Exercise aim: The copy you give must match the lines from the top of the data through the line containing "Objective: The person" exactly, and it must hold no pictures.

____________________

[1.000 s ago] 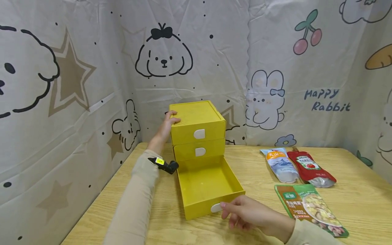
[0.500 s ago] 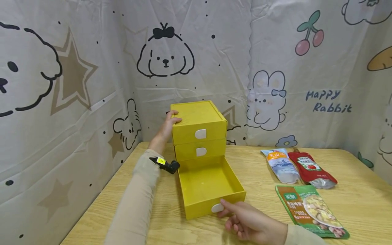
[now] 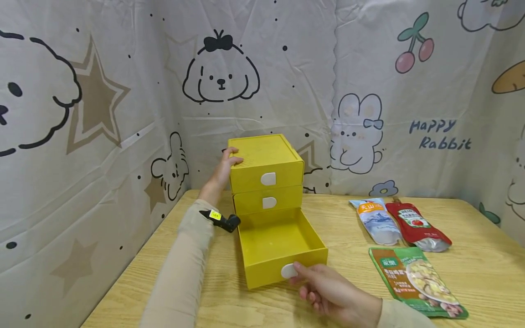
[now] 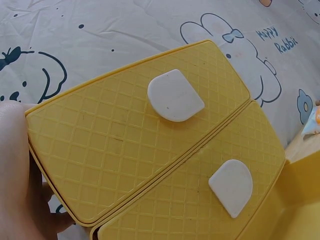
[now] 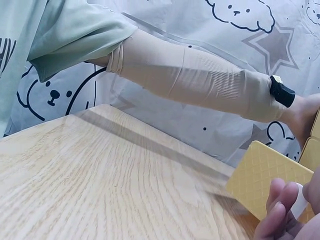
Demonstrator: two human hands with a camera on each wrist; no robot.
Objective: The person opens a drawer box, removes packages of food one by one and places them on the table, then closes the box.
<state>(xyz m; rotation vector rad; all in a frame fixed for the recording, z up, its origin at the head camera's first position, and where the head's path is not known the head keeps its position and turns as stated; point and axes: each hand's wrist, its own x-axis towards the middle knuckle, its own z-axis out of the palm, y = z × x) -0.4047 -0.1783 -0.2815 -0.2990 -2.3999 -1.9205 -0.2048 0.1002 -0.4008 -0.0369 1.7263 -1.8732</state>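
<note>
A yellow three-tier drawer cabinet (image 3: 262,150) stands on the table, its upper two drawers closed. Pulled far out, the bottom drawer (image 3: 283,237) shows a bare inside. My left hand (image 3: 223,169) grips the cabinet's upper left edge, fingertips over the top; the left wrist view shows other fingers along its side. Low at the front, my right hand (image 3: 328,288) pinches the bottom drawer's white handle (image 3: 289,271) with the thumb on its face. In the right wrist view, curled fingers (image 5: 280,205) partly cover that handle.
Right of the drawer lie a green-and-brown food packet (image 3: 418,282), a red Heinz ketchup pouch (image 3: 416,225) and a blue-and-white pouch (image 3: 376,221). A printed curtain (image 3: 287,82) hangs behind the wooden table (image 3: 164,278) and along its left side.
My right hand has moved left onto the white handle and taken hold of it. The bottom drawer's front has shifted slightly back. My left hand stays on the cabinet.
</note>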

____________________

Answer to this task:
[1.000 s ago] 
[0.500 s ago] 
[now] 
[now] 
[now] 
Demonstrator: two human hands with a camera on each wrist; no robot.
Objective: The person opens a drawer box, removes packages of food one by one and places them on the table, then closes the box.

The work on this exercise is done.